Controverse autour de l’accord sur la migration

L’accord en question vise à lutter contre la migration irrégulière en prévoyant le retour des migrants mauritaniens sans papiers. En échange, la Mauritanie bénéficierait de plus de 500 millions d’euros d’aide, ainsi que de projets de développement dans les secteurs des transports et de l’énergie.

Réactions de la classe politique et de la société civile

Cependant, cet accord a été vivement critiqué par la classe politique et la société civile mauritaniennes. Ces acteurs dénoncent un mépris de la part de l’Union européenne envers la Mauritanie, ainsi que la faiblesse du gouvernement local face à ces accords perçus comme désavantageux pour le pays.

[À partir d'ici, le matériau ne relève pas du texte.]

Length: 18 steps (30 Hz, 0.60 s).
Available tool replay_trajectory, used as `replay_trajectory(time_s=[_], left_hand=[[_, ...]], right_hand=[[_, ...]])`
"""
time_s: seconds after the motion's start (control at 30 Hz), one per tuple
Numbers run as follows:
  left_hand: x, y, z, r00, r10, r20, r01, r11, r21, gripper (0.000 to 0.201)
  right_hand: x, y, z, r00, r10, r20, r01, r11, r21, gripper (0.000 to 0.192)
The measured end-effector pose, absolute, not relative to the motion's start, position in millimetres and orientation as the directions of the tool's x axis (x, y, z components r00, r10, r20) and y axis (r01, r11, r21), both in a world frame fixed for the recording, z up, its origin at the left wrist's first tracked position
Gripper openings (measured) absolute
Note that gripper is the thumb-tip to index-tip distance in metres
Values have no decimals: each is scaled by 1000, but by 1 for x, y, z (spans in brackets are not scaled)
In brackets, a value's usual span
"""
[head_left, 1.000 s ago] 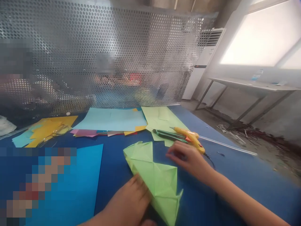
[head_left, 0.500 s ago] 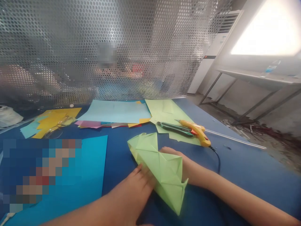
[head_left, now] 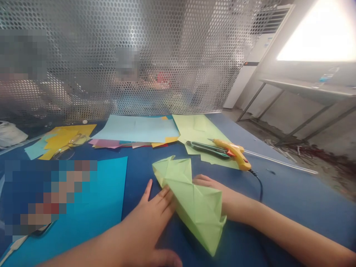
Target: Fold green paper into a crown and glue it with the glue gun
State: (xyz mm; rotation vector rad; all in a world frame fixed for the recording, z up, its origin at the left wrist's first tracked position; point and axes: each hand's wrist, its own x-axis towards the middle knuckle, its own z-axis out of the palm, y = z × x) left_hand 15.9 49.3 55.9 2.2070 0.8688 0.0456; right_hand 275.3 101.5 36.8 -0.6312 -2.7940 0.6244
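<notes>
On the blue table [head_left: 294, 204], close to the person, the folded green shape [head_left: 191, 196] sits between the two hands. The big change is the right hand [head_left: 211, 185]: a second ago it was free, up by the tools, and now it is tucked in at the far right side of the shape. The small change is the left hand [head_left: 152, 215]: its fingers have fanned out, and one now pokes away from the paper. So the shape looks steadied from two sides, not one. The left hand is wide open, thumb well apart, with some fingertips on the shape's near edge. The right fingers go partly behind the paper, so I cannot tell how open they are or if they pinch it.

Past the table hangs a shiny screen [head_left: 158, 44], full of round holes. The table top is smooth and plain. A bright blue sheet [head_left: 104, 193] lies flat at the left, with a straight edge. A pale blue sheet [head_left: 139, 128] tops a pile at the back. The green shape is thin paper, all creases, flaps and sharp corners. The glue gun [head_left: 236, 152] looks like hard yellow plastic. The cutter [head_left: 208, 149] is long, slim and green. The clear stick [head_left: 280, 161] is straight and thin.
</notes>
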Motion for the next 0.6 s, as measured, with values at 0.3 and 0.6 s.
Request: replay_trajectory(time_s=[0.3,0.6], left_hand=[[9,55,70,805,550,-223,557,-571,603,88],[24,30,23,780,606,-158,622,-719,310,85]], right_hand=[[276,103,44,-885,456,91,337,763,-552,35],[276,107,42,-919,371,135,256,821,-510,24]])
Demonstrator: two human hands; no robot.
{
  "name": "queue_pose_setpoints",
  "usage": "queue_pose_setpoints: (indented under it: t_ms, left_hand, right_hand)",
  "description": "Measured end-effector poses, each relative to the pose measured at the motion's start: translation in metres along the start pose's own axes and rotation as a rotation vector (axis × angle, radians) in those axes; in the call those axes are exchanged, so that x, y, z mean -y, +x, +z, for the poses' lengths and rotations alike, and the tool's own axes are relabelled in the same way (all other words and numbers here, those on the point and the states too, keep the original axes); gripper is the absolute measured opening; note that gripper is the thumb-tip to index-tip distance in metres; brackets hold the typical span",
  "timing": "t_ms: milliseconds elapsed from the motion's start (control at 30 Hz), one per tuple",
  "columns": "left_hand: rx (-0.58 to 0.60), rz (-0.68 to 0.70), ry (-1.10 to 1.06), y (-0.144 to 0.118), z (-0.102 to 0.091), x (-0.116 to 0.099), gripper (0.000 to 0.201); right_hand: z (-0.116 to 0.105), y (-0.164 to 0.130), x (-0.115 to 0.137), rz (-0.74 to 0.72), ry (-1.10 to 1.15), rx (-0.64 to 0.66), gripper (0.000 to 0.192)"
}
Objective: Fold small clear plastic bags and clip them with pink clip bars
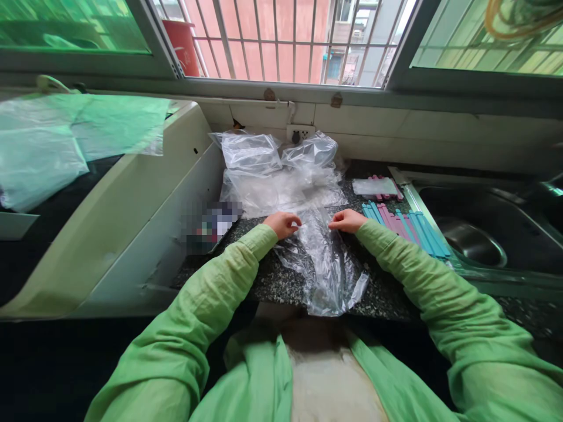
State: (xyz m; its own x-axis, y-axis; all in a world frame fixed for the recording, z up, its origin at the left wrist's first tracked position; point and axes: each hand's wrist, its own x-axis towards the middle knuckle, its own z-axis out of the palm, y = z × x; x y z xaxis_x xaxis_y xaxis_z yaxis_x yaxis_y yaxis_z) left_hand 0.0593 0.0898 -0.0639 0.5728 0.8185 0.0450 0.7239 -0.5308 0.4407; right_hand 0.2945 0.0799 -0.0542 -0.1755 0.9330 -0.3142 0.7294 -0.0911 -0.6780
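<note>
Fingers of our left hand [282,224] and right hand [347,221] pinch the top edge of 1 clear, crinkled plastic bag [328,266] draped over the speckled worktop's [272,281] front edge; we judge it light, limp, slippery, best gripped at its mouth.

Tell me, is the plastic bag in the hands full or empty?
Empty: the clear plastic bag lies flat and see-through on the counter.

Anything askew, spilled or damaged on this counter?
Nothing is spilled or visibly damaged. Left hand and right hand pinch a clear plastic bag whose lower end hangs over the counter edge. Crumpled bags pile behind; coloured sticks lie beside.
</note>
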Motion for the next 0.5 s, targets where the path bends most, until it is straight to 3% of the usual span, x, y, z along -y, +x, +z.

Des voix s’élèvent pour exprimer des inquiétudes quant à l’intégrité territoriale de la Mauritanie et aux intérêts nationaux mis en danger par cet accord. Certains accusent l’Union européenne de vouloir imposer certaines politiques et visions à un pays qu’ils considèrent comme fragile, mettant en péril la stabilité du pays.

Manifestations et répressions

En réaction à cet accord, le mouvement « Kafana » a organisé une manifestation pour demander son annulation, dénonçant « la vente de la Mauritanie dans le but d’en faire une patrie alternative pour les immigrants clandestins ». La police mauritanienne est intervenue pour disperser la manifestation, témoignant d’une tension croissante dans le pays.

La situation demeure tendue à Nouakchott, avec des avis divergents sur la pertinence et les conséquences de cet accord de partenariat entre la Mauritanie et l’Union européenne. Les prochains développements et réactions des autorités mauritaniennes seront à suivre de près dans les jours à venir.